Australian naturalist, conservationist and writer

Trevor William Pescott (born 1934) is an Australian naturalist, conservationist and writer, based in Geelong, Victoria. He was born in Ballarat and educated in Geelong, qualifying with a Diploma of Civil Engineering from the Gordon Institute of Technology. He was subsequently employed as a municipal engineer with the Shire of Corio until his retirement.

Pescott was instrumental in the reestablishment of the Geelong Field Naturalists Club in 1961, serving as its president for three years and editing its magazine, the Geelong Naturalist. From 1960 he wrote a weekly column (By Field and Lane) in the Geelong Advertiser. He has been a regional representative to the Royal Australasian Ornithologists Union and a foundation committee member of the Environment Studies Association of Victoria. In 1973 he was involved in the formation of the Geelong Environment Council.
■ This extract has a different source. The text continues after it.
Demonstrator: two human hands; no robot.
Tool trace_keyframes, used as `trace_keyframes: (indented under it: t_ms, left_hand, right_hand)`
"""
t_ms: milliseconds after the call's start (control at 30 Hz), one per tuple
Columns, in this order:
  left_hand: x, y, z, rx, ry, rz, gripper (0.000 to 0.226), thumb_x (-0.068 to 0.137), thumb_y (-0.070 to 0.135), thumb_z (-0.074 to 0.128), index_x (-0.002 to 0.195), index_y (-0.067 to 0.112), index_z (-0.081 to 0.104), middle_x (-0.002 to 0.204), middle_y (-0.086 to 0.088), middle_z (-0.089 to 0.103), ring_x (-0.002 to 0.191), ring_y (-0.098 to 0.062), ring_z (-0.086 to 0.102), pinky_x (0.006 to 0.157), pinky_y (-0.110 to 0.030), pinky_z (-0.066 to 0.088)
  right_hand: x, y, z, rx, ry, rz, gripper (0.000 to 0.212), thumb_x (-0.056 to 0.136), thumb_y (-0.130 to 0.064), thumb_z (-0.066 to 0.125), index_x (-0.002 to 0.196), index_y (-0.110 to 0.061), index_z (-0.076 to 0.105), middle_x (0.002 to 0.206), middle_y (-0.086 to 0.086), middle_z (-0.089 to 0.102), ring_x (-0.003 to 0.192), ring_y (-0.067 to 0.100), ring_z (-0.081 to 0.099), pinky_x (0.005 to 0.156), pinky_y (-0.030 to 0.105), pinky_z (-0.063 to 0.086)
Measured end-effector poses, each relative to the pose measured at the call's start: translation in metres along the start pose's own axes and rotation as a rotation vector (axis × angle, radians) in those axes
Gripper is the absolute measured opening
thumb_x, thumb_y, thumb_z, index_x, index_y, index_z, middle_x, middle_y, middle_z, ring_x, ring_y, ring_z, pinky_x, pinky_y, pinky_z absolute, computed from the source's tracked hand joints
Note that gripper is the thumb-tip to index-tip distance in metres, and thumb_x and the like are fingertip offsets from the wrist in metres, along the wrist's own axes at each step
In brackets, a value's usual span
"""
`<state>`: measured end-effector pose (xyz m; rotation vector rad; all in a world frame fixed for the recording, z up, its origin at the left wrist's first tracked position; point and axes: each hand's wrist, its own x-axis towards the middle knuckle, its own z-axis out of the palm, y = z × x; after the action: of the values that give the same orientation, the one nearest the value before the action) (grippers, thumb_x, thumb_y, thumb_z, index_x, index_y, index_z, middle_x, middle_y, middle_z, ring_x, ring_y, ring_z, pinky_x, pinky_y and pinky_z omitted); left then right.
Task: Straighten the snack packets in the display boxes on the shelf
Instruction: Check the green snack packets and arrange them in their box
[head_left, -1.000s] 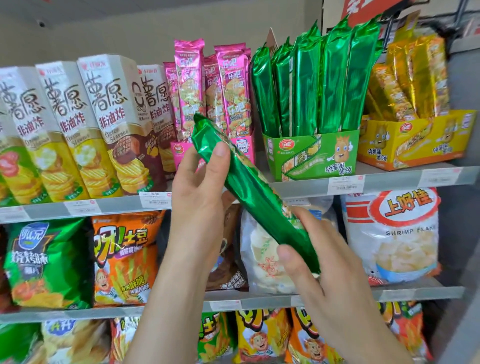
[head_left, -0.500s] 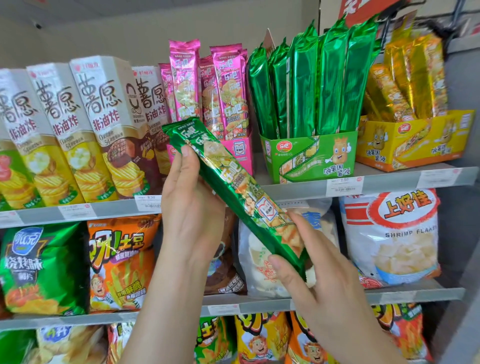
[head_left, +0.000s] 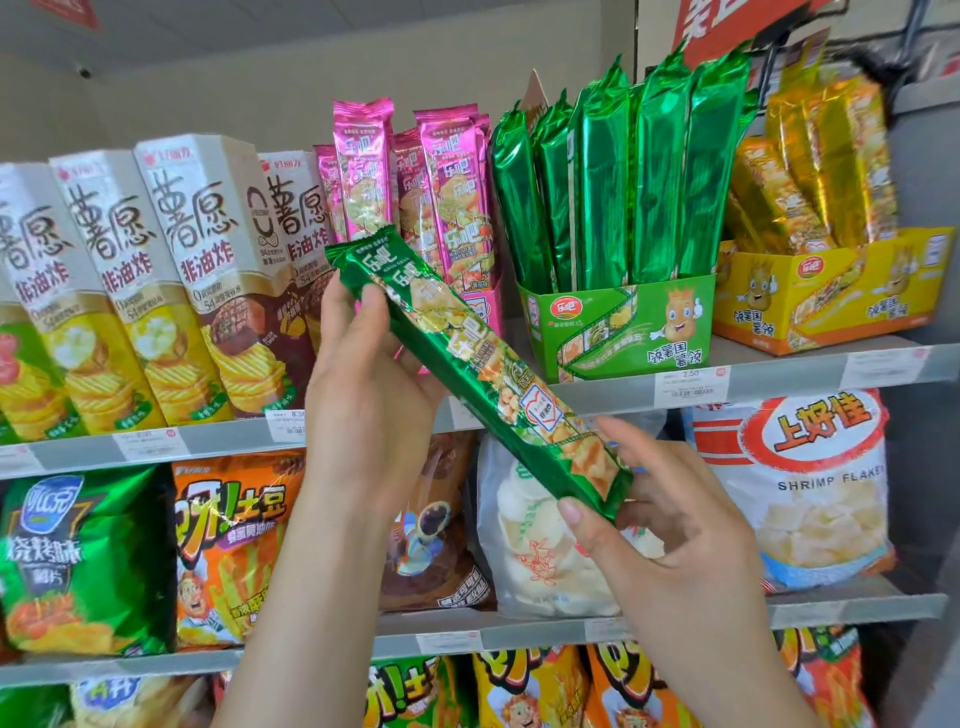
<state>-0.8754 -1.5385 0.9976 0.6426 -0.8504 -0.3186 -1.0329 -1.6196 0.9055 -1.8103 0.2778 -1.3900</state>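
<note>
Bright even light, foil glare, edges bowed

The green packet I hold reads 乐吧 near its top. The green display box carries the same 乐吧 logo, and the price tag under it shows 2.50. The tall boxes say 薯愿 非油炸, with a second tag below marked 8.50. The white bag reads 上好佳 and SHRIMP FLAKE; the orange bag reads 呀!土豆

Tilted packet before shelf edge; display box behind-right, cartons left.
</note>
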Motion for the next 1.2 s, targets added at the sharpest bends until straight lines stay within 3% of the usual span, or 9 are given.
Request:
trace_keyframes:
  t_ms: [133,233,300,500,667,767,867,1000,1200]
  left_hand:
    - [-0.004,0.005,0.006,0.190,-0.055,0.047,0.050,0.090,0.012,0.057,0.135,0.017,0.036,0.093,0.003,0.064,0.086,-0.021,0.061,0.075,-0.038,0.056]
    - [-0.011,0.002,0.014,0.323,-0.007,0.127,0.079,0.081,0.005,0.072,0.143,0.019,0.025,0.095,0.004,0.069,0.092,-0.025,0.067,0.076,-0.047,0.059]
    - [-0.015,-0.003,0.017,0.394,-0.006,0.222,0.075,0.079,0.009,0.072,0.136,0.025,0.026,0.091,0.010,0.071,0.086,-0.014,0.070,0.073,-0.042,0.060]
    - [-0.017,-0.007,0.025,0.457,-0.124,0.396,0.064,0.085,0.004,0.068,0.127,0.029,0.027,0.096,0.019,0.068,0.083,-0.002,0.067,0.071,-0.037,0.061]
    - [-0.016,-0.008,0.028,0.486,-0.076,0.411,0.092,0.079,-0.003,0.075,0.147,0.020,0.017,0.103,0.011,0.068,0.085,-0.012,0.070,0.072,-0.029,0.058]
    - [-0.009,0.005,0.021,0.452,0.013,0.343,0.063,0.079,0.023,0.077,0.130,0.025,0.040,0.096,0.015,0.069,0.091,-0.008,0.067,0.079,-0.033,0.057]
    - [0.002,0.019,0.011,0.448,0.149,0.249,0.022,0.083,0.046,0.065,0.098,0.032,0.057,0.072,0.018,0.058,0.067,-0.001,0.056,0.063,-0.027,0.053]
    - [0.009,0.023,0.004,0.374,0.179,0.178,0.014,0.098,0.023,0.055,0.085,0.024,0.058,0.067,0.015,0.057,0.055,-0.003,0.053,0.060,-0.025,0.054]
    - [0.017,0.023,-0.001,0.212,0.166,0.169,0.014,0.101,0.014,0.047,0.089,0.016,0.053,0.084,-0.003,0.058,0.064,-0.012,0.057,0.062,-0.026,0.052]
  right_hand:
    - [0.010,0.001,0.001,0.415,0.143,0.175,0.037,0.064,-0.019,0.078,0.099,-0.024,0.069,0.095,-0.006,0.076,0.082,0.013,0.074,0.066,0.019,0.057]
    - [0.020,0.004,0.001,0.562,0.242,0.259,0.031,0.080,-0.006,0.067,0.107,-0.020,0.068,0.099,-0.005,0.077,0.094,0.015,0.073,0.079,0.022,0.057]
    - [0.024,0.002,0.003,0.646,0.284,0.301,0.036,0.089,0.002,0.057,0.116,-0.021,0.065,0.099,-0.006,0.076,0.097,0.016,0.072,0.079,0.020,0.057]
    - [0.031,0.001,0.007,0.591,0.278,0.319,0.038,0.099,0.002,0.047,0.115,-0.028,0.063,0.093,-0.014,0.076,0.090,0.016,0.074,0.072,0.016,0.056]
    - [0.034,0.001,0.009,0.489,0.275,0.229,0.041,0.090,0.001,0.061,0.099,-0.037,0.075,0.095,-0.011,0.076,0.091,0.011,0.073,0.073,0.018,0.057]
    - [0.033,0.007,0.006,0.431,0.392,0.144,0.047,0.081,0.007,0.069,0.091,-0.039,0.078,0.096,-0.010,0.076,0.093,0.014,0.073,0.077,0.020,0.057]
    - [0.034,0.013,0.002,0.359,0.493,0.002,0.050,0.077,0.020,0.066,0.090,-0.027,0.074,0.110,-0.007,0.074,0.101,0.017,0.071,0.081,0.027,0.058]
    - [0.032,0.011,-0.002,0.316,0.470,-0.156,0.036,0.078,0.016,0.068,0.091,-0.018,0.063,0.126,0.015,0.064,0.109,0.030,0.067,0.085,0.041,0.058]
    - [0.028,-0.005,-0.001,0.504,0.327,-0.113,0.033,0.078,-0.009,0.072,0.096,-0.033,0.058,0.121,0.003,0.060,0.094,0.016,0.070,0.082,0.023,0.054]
In 1982 Deakin University awarded him an honorary Master of Science degree.

In 1983 Pescott was awarded the Australian Natural History Medallion.

==Bibliography==
As well as numerous articles in magazines and journals, books authored and edited by Pescott include:
- 1976 - By Field and Lane. Neptune Press: Geelong.
- 1978 - Natural Victoria. Rigby: Australia.
- 1983 - Birds of Geelong. Neptune Press: Geelong.
- 1987 - From Buckleys to the Break. A history and natural history of the Barwon River through Geelong. Geelong Field Naturalists Club: Geelong. (Editor, with Valda Dedman and Gordon McCarthy).
- 1995 - The You Yangs Range. Yaugher Print: Geelong.
- 1996 - Geelong’s Birdlife in Retrospect. A selection of Geelong Advertiser articles by P.J.Wood. 1945-1958. Yaugher Print: Geelong. (Commentary on historical articles by P.J. Wood).
- 1998 - The Otway Ranges. Yaugher Print: Geelong.
- 2011 - A Guide to the Birds of Geelong : Birds commonly seen in Geelong's suburban gardens, local parks and along the Barwon River Valley. Trevor Pescott: Geelong.
- 2017 - Birds and Botanists : A field naturalist's history of Geelong. Trevor Pescott: Geelong.